The nicotine patch points out another obstacle toward developing "smart drugs" for normal brains. "It has to be as safe as water," Carpenter says. "That's a very daunting task that few people want to try to accomplish."

"The issue is: How do you specifically alter such a complex organ as the brain without affecting anything else?" asks biologist Robert Gerlai, a memory researcher at the University of Hawaii. "The brain doesn't just work on learning and memory. It has all kinds of other functions."

Just who should get a boost?

James McGaugh, director of the Center for the Neurobiology of Learning and Memory at the University of California-Irvine, bristles at the notion of people with normal brains taking medication to boost brainpower. After all, he says, no one regards the slowing down of the body with age as a medical condition.

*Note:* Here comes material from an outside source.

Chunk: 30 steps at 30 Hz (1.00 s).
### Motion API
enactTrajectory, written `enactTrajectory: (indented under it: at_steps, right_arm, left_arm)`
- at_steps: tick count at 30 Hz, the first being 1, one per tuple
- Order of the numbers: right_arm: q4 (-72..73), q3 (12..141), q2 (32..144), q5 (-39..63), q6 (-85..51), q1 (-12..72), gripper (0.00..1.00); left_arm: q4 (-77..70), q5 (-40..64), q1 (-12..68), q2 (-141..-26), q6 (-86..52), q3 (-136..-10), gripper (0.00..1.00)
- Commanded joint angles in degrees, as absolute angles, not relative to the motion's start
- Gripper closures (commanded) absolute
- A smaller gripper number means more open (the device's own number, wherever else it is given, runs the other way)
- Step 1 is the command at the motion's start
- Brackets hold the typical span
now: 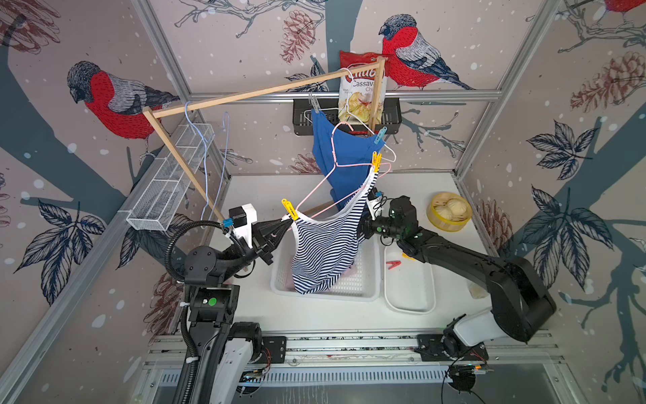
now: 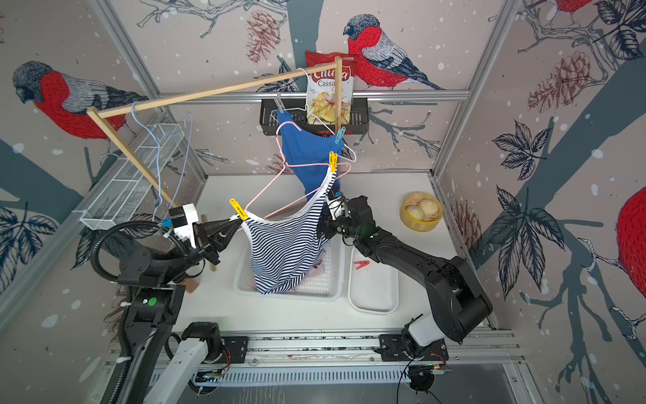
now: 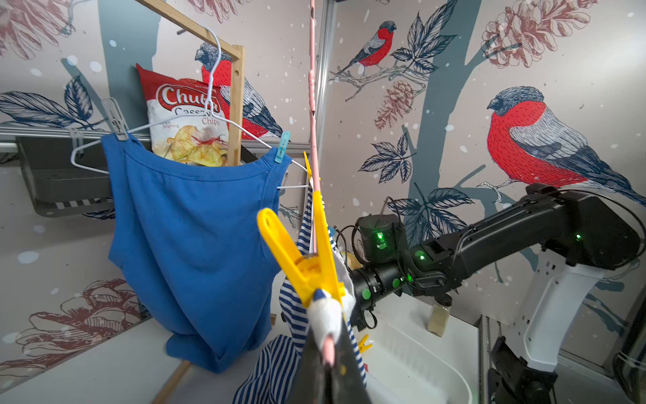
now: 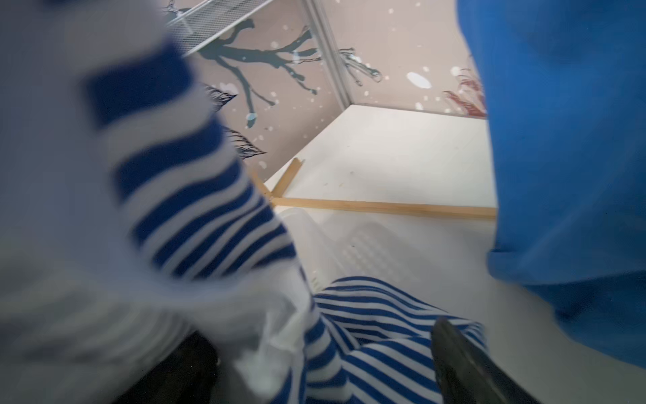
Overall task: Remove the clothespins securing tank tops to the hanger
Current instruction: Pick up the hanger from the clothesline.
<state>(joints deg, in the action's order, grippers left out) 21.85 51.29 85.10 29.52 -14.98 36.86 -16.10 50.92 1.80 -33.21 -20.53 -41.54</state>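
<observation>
The left gripper (image 1: 286, 222) is squeezed shut on the low end of the pink hanger (image 1: 353, 164), and a bit of white cloth edge is pinched in there too. Right by its tips sits a yellow clothespin (image 1: 290, 208), clipping the striped tank top (image 1: 325, 252) to that end of the hanger. A second yellow clothespin (image 1: 376, 160) clips the other strap at the far, higher end, so the hanger is tilted. The bottom of the striped top droops into the white basket (image 1: 349, 295) on the table, where a bit of pale pink cloth (image 2: 320, 269) lies too. The right gripper (image 4: 318, 337) is tucked in behind the striped top. In the right wrist view its fingers (image 4: 465, 360) stand wide apart, with striped cloth lying loose between them and nothing squeezed. Farther back, the blue tank top (image 1: 339, 157) hangs on a white hanger (image 3: 251, 137) from the wooden rack (image 1: 244, 94). A grey clothespin (image 1: 314, 104) holds one strap and a teal clothespin (image 1: 380, 136) holds the other. A red clothespin (image 1: 393, 264) lies loose in the white tray (image 1: 409, 290) beside the basket, and a third yellow clothespin (image 3: 363, 344) lies close by.
</observation>
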Motion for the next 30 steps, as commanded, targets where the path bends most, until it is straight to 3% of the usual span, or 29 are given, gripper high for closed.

"Does Michael Jordan have age-related physical impairment?" McGaugh asks. Just as Jordan may not be as agile on the basketball court as he used to be, McGaugh says, there's strong evidence that memory processing slows with age. Any middle-aged person who has grasped for a word or a name can vouch for that. But "it's only critical if you want to appear on "Jeopardy!," McGaugh says.

Things get even more complicated if one considers the possibility of enhancing memory and learning in young people, McGaugh says.

For example, he says, if doctors took such a drug throughout their training, would they be required to continue taking it as a condition of their license to practice medicine? And what about children? McGaugh asks. "Are you going to put the pill in their lunchbox when they go off to school?" And, he asks, what if you can't afford to?

Nature Reviews Neuroscience published an article about the ethics of enhancing mental performance. The authors, a panel of neuroscientists and ethicists, suggest that "when we improve our productivity by taking a pill, we might also be undermining the value and dignity of hard work, medicalizing human effort" and labeling a normal attention span abnormal.

But researcher Mark Bear, a Massachusetts Institute of Technology neuroscientist, says it's unlikely that brain-boosting drugs will have much effect on young, healthy individuals whose brains have not yet begun to slow down.

"I think it's pretty clear in animal studies that treatments that will enhance memory in aged rats often will fail in young rats," says Bear, co-founder of Sention, a Providence, R.I., company that is testing two experimental drugs for Alzheimer's and other memory- robbing ailments in volunteers.

To Bear, taking a drug to counteract aging's effect on the brain isn't much different from wearing bifocals to compensate for aging vision.

Or maybe "smart drugs" are more analogous to Botox than to bifocals, another example of "the baby-boom generation wanting to maintain a youthful quality of life right into old age," says Bear, who, at 46, falls smack-dab in the middle of the boomer generation. "We really are not accepting age gracefully."